#### PROMPT
Set down exactly the lines below, starting at the one that contains "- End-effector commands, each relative" and ending at the one that contains "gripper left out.", with both of those lines included and nothing else.

***

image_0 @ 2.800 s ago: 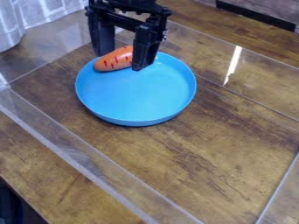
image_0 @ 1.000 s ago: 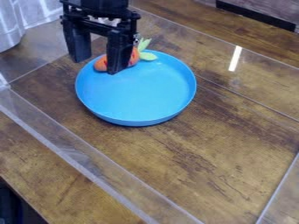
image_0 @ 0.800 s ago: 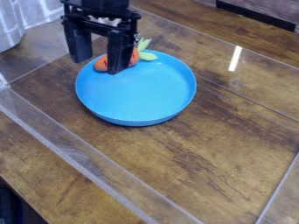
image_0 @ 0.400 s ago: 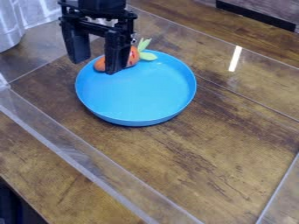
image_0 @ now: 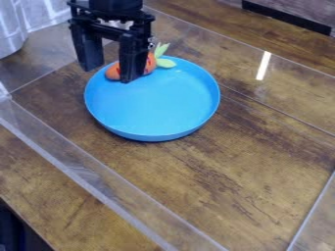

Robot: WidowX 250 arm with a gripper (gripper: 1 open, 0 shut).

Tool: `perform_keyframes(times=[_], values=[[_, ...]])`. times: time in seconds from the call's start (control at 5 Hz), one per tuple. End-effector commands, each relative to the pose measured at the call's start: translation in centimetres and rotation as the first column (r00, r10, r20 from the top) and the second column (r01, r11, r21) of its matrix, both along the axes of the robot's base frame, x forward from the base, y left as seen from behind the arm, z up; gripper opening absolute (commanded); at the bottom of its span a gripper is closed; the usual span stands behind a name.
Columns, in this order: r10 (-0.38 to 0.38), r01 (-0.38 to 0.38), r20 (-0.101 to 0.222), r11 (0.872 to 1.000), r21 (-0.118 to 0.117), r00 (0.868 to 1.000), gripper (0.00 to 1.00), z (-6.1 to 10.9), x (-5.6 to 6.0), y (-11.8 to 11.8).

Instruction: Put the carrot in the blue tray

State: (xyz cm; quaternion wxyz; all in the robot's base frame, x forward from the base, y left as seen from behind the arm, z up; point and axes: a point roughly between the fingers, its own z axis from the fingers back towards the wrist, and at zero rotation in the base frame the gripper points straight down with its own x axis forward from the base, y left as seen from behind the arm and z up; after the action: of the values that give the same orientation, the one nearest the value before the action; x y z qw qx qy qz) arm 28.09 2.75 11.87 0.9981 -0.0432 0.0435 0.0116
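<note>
The blue tray (image_0: 157, 103) sits on the wooden table, left of centre. The orange carrot (image_0: 149, 62) lies at the tray's far left rim, its green leafy top pointing up and right. My black gripper (image_0: 108, 71) hangs over that rim with its two fingers wide apart, open. The right finger (image_0: 129, 57) stands in front of the carrot and hides its middle. A bit of orange shows between the fingers. Whether a finger touches the carrot cannot be told.
A clear plastic sheet covers the wooden table (image_0: 197, 186), with a raised edge (image_0: 59, 157) running along the left front. A pale object (image_0: 11, 29) stands at the top left corner.
Since 2.8 s ago the gripper has shifted left, and the carrot's green top now shows to the right of the right finger. Over the last second nothing has visibly moved.
</note>
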Motion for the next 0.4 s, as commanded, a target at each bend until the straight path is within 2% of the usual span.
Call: perform_keyframes(times=[0.0, 0.2], values=[[0.017, -0.017, 0.035, 1.000, -0.002, 0.999, 1.00, 0.70, 0.24, 0.65], [0.011, -0.011, 0.035, 1.000, -0.004, 0.999, 1.00, 0.49, 0.40, 0.74]])
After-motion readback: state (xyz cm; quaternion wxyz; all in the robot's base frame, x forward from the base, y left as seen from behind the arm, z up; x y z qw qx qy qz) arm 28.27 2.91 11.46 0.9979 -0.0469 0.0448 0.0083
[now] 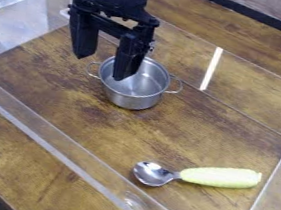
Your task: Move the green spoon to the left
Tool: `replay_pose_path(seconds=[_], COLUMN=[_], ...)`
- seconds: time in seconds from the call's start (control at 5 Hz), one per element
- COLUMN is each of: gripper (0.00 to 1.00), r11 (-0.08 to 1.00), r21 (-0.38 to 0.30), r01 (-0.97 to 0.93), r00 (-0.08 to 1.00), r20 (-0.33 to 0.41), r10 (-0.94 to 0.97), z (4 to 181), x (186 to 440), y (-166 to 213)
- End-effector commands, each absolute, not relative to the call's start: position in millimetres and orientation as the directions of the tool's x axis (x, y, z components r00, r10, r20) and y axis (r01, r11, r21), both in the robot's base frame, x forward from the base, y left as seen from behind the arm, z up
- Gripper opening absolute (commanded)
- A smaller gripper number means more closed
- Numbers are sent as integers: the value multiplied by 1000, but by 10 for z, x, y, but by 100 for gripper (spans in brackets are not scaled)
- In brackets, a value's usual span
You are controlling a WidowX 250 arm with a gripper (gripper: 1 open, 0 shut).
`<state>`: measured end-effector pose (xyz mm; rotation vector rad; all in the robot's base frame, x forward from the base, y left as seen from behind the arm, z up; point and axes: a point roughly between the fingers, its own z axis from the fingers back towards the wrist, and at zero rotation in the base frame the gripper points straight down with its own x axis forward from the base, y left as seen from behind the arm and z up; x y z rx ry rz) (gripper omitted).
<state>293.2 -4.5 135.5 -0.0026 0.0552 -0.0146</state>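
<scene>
We see the big brown desk [91, 134]. The black jaws [105, 69] are wide open, up by the round silver pot [135, 83]. The green spoon [200, 176] lies on the desk near the front, its shiny bowl end toward the pot's side.
</scene>
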Motion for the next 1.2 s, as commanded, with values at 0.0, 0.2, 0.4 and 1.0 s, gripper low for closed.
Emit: replay_pose_path(seconds=[0.0,0.2,0.4,1.0], gripper=[100,100,100,100], r11=[999,969,877,664], r21=[-10,-4,16,59], r01=[35,248,480,745], r00=[996,966,876,664], r20=[-84,-77,-51,25], r10=[-36,-248,-479,-747], z=[1179,1001,874,463], x=[2964,3070,3150,3344], y=[-86,-359,-761,-1450])
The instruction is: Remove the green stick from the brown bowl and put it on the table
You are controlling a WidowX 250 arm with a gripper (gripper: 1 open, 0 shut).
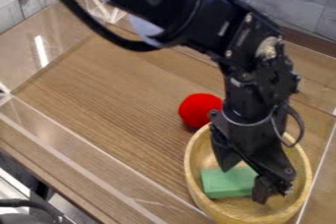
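Observation:
The brown bowl (207, 151) sits at the lower right of the table (105, 100). Inside it lies the green stick (226, 182), a flat mint-green block resting on the bowl's floor. My gripper (252, 172) points straight down into the bowl with its fingers spread open. One finger (226, 156) stands just above the stick's upper edge, and the other finger (273, 187) is at the stick's right end. The stick lies partly between them and I cannot tell if either finger touches it. The arm hides the far right part of the bowl.
A red round fruit (199, 110) rests on the table right behind the bowl's left rim. Clear acrylic walls (53, 31) run around the table's edges. The black arm (171, 12) reaches in from the upper left over the table.

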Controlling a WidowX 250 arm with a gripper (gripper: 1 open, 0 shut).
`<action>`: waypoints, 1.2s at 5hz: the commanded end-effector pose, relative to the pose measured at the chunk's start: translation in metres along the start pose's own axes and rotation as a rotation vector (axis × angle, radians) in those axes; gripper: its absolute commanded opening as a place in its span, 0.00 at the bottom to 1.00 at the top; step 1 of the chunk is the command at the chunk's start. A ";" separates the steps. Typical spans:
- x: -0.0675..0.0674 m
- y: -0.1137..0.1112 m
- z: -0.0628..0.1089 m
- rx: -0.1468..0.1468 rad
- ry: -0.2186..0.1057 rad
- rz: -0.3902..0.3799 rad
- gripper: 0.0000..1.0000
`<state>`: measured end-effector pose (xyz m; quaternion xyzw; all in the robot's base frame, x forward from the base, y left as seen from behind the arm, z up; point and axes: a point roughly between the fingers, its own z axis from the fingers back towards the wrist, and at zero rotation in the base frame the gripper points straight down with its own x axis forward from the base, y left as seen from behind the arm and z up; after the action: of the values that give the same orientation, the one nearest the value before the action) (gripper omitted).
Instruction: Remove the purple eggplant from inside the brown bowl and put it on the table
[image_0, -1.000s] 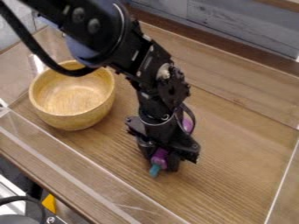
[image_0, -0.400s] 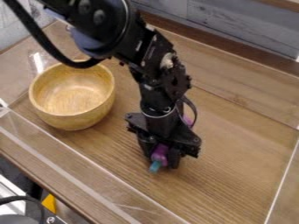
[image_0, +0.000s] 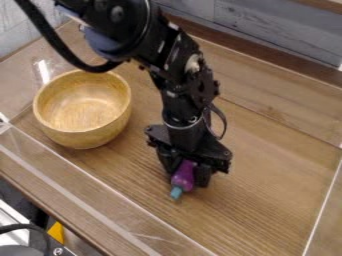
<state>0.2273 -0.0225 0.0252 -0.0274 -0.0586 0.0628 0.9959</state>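
Placement looks like the step in hand: the purple eggplant (image_0: 182, 180) is already out of the brown bowl (image_0: 83, 110), which sits empty well apart at about ten o'clock from it, and it lies at counter (image_0: 281, 120) level directly beneath the downward-pointing hand (image_0: 186, 176). Its purple body shows between the fingers with the teal stem poking out toward six o'clock, and the hand appears clenched on it, though whether the toy's weight already rests on the wood cannot be told. Next, I judge, the fingers must let go and lift straight up without nudging it.
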 end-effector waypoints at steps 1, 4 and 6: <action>0.013 -0.001 0.006 -0.013 -0.034 0.022 0.00; 0.018 -0.004 0.007 -0.014 -0.028 0.051 1.00; 0.020 -0.002 0.008 -0.003 -0.028 0.068 1.00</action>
<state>0.2385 -0.0229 0.0282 -0.0285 -0.0548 0.0939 0.9937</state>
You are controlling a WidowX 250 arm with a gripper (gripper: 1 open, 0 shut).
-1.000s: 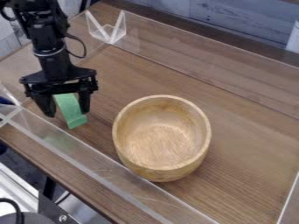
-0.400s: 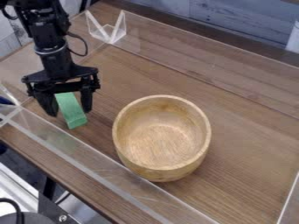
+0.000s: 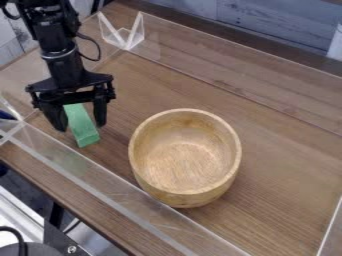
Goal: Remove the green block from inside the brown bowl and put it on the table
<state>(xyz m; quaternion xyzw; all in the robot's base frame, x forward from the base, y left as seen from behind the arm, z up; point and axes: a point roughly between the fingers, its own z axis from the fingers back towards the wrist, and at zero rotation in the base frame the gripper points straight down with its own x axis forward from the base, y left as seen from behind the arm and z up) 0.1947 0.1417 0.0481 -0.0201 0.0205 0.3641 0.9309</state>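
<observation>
nearest, a clear wall (image 3: 118, 190) slants from the left edge of the frame down to the bottom, right of centre. just beyond it, right of the lower centre, sits the brown bowl (image 3: 138, 165), round and thick-walled, with nothing in its pale inside.

the green block (image 3: 84, 131) is outside the bowl, in the left part of the frame, apart from the rim and seemingly lying on the worktop (image 3: 274, 150). the black tool (image 3: 80, 124) reaches down to it from the upper left. its two fingers look spread, one on the left of the block and one on the right, with a gap showing on each side; so the block lies directly between and a little below them. the only arm in view is right over it.

the block's long axis runs nearly up and down the frame, its lower end leaning slightly right, across the line from finger to finger. the placing looks all but finished; the coming move likely calls for a straight lift, since a sideways drift could nudge the block.
</observation>
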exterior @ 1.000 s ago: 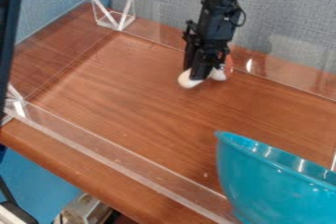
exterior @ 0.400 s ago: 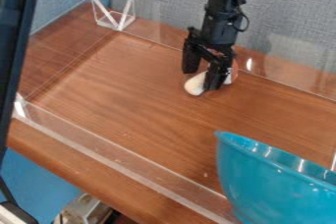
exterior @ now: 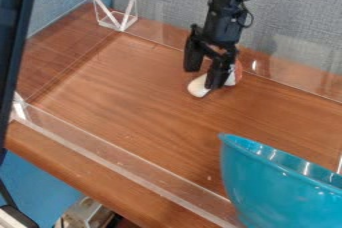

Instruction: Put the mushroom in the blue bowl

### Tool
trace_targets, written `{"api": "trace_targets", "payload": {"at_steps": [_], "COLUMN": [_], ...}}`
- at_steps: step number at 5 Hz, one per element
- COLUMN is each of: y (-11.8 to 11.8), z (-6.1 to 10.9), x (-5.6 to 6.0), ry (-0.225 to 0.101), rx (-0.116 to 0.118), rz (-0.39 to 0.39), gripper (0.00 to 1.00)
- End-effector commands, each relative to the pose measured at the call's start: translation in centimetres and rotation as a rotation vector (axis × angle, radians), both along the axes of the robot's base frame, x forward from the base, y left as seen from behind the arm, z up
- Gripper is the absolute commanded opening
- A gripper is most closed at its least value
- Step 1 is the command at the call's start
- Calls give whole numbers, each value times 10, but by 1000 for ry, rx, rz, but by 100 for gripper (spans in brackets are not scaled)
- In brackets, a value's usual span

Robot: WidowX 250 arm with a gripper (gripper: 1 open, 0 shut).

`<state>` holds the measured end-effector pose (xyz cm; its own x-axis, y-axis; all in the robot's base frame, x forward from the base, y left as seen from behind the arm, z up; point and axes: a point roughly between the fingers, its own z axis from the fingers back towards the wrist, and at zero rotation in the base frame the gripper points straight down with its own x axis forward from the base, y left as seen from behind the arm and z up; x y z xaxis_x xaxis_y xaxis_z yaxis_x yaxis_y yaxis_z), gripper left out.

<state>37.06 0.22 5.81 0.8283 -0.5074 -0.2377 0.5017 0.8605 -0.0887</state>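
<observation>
Although the blue bowl (exterior: 287,182) sits nearest the camera, well apart from the gripper (exterior: 210,68) toward the lower right, nothing is seen inside it. Farther back, the jaws, clamped a second ago, are now spread wide, and the mushroom (exterior: 202,85) is released onto the wooden table (exterior: 120,82), just below the fingertips. A failed or abandoned grasp is suggested, so the transfer remains undone. Only a cream-white body is discernible; the cap is largely hidden.
</observation>
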Motion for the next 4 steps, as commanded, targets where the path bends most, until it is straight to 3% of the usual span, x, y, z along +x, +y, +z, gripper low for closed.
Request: {"api": "trace_targets", "payload": {"at_steps": [1,3,4], "y": [2,-1,-7], "z": [41,35,43], "x": [10,14,14], "ry": [-135,-150,-156], "rx": [-7,-9,-6], "rz": [-6,-6,27], "gripper": [100,100,100]}}
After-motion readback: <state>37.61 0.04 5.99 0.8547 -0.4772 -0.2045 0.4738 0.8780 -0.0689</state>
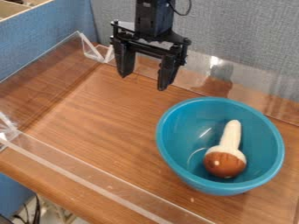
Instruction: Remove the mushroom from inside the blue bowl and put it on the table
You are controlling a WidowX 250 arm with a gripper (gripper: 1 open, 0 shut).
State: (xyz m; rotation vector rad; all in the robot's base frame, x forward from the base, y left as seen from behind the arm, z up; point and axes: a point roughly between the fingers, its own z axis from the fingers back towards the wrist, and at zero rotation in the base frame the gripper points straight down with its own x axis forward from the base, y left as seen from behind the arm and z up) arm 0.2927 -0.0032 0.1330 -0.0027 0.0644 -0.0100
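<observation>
1. Nearest the camera: low clear wall [82,179] along the table's front edge, running from lower left toward bottom centre.
2. Bowl [176,149], teal-blue, round, sits lower right on the table [93,105], close to the front wall.
3. Mushroom [226,152] lies on its side inside the bowl, reddish-brown cap toward the camera, cream stem pointing up and away toward the far rim.
4. Cap rests on the bowl's floor near the front inner wall; glossy highlight on it.
5. Gripper [145,75], black, hangs above the table at upper centre, pointing down.
6. Jaws spread wide, nothing between them.
7. Gripper is well apart from the bowl, back and left of it; no contact with mushroom or bowl.
8. Table is brown wood grain, bare at left and centre.
9. More clear walls along the left and far edges.
10. Blue panel [70,22] stands behind the far wall, upper left.
</observation>
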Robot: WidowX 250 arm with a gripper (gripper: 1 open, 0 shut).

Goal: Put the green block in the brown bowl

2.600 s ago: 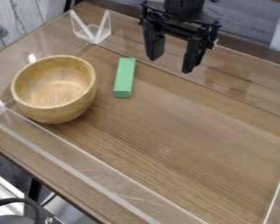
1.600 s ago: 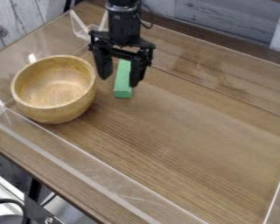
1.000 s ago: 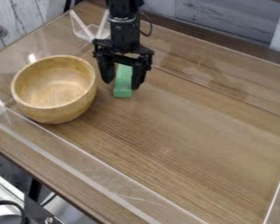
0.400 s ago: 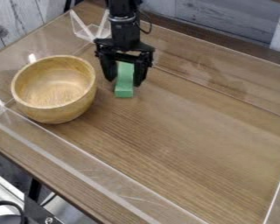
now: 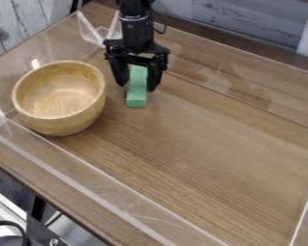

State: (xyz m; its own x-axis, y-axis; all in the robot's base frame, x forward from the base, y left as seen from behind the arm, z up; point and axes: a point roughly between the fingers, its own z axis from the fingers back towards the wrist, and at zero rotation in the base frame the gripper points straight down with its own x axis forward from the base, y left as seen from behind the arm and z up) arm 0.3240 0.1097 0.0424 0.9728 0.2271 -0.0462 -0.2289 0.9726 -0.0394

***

#### WRITTEN ANSWER
- End-effector commands, each relative to the pose measured at the call's start: translation in centimetres and rotation as a rotation vector (axis × angle, radians), both along the axes of the robot's base frame, x forward from the base, y left as seen from behind the arm, z up
- Gripper is the absolute commanded opening
- A gripper is most closed at its least value
- Step 1 is the command at the call's start
- Calls give whole numbers, each value times 10, but by 1000 for ry, rx, rz, but by 100 for gripper (spans in brackets are not scaled)
- In brackets, a value's usual span

Robot: WidowX 250 arm with a gripper (gripper: 1 open, 0 shut).

`<state>` holds the measured end-effector pose (xyz cm; its own x-axis, y-axis; all in the robot's base frame, x forward from the base, y left as seen from behind the arm, z up; point and axes: a point roughly between the fingers, its own z axis from the fingers back towards the wrist, and at zero rotation in the base frame the gripper points straight down with its own x axis forward from the base, y left as seen from behind the arm and z up; x y z xaxis_x xaxis_y xaxis_z yaxis_x yaxis_y yaxis_z), gripper left out.

That brings the answer to completion.